El anecdotario se multiplica y son un sin número de historias similares que van cubriendo los tiempos y que no repetiremos para no aburrir y extender este artículo.

Claro que, solo con esto basta, para comprender el periplo sinuoso de Alberto Fernández, que hasta hace unas horas calificaba de inmoral, cómplice del crimen de Nisman y traidora a la patria por la firma del memorándum con Irán, a su compañera de fórmula, o como Sergio Massa, que hasta ayer era el primer denunciador de los Kirchner por corrupción, degradación institucional y otras satrapías evidentes, junto a su socia Margarita Stolbizer, pero hoy se cuelga de las faldas de Cristina, adorándola, por una banca de diputado nacional (y vaya uno a saber cuánto más) o como Miguel Pichetto, jefe de la bancada opositora nada menos que del Senado de la Nación, durante todo el período macrista, y hoy es el candidato a vicepresidente de Mauricio.
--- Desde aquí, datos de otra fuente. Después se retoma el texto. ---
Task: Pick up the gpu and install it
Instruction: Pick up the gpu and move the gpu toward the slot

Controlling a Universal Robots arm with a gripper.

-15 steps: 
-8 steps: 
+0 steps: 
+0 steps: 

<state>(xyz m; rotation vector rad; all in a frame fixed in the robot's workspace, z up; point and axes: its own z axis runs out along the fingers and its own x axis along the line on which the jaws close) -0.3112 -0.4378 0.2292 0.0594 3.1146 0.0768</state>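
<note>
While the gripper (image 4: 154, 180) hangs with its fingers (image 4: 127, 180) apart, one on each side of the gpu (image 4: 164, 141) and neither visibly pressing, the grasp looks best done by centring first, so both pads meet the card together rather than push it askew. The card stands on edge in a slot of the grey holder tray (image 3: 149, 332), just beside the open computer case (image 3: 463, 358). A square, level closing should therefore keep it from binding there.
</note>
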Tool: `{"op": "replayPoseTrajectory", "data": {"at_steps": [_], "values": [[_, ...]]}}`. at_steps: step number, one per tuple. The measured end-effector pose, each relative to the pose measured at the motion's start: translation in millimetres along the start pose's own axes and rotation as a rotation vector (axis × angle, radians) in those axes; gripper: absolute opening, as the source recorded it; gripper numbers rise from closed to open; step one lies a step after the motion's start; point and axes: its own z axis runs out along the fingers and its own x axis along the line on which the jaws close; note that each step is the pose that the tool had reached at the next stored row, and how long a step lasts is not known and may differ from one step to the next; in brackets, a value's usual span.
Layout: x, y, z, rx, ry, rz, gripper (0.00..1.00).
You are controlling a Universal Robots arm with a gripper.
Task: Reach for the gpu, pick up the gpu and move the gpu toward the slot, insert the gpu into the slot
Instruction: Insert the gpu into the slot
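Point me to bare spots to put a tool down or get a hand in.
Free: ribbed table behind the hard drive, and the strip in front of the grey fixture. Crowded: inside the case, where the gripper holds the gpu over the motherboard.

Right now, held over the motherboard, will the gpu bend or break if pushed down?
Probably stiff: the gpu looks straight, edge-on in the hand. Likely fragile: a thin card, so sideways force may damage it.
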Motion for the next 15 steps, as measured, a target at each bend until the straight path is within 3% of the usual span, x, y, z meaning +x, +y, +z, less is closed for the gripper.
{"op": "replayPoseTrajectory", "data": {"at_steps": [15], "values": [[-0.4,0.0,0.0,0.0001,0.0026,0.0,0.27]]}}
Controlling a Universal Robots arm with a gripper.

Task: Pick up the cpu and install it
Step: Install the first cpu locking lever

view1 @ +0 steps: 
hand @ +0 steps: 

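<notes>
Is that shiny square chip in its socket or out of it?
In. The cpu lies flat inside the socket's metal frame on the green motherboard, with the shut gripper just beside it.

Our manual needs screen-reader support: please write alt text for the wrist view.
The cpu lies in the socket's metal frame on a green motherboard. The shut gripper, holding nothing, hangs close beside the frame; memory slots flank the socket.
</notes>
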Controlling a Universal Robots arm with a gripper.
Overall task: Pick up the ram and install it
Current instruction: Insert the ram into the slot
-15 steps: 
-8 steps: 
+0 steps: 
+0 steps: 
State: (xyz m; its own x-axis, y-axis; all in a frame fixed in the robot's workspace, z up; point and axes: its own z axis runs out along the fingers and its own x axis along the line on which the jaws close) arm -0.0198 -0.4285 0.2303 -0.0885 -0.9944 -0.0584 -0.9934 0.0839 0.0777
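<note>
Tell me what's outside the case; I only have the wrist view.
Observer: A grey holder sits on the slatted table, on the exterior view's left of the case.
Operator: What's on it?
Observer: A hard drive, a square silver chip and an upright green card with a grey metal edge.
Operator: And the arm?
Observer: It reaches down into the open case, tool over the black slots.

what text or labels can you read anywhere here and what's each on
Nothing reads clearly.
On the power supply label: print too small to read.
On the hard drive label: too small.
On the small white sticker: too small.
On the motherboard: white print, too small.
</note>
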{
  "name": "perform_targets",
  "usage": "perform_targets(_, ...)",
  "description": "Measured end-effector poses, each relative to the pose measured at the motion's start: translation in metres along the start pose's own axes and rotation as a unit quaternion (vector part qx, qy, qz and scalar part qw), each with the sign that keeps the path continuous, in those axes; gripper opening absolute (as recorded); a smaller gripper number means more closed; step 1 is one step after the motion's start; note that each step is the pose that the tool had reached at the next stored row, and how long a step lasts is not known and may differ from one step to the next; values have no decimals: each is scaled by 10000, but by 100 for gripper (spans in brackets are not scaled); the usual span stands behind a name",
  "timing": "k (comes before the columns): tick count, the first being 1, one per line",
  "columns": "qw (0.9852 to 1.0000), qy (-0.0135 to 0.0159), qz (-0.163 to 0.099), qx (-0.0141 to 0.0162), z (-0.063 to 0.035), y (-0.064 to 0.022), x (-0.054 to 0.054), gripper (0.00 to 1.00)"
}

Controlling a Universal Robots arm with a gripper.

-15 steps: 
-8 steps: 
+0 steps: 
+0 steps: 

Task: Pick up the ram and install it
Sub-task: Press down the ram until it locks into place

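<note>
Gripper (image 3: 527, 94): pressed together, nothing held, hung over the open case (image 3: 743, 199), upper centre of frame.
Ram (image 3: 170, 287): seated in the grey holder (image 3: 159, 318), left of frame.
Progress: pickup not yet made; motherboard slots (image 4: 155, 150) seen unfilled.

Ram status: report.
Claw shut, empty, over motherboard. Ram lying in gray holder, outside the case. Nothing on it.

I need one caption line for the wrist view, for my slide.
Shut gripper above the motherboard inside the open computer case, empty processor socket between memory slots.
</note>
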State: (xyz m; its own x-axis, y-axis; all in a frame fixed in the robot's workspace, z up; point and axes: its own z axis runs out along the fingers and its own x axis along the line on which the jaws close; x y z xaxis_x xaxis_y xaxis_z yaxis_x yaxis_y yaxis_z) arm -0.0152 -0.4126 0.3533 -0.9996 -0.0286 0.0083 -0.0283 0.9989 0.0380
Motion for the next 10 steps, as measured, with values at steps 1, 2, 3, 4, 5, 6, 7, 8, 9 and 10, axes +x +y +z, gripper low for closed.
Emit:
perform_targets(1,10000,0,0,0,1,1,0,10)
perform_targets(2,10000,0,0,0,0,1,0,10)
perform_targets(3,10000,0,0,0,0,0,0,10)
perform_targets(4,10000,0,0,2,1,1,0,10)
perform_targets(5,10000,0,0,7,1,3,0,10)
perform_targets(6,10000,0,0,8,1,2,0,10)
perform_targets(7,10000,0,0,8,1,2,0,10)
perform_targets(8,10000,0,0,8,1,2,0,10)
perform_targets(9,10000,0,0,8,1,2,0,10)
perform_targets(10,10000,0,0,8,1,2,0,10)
Todo ello para no hablar de tantos otros como por ejemplo Pino Solanas, ayer aliado de la expresión más «gorila» de la política argentina, es decir Carrió, para obtener una banca en el Senado, transformándose hoy en furgón de cola del kirchnerismo camporista para obtener otra banca, esta vez, más devaluado, quizás, solo en diputados.

Todo lo cual demostraría por qué los argentinos no somos personas de «principios»… sino de «finales».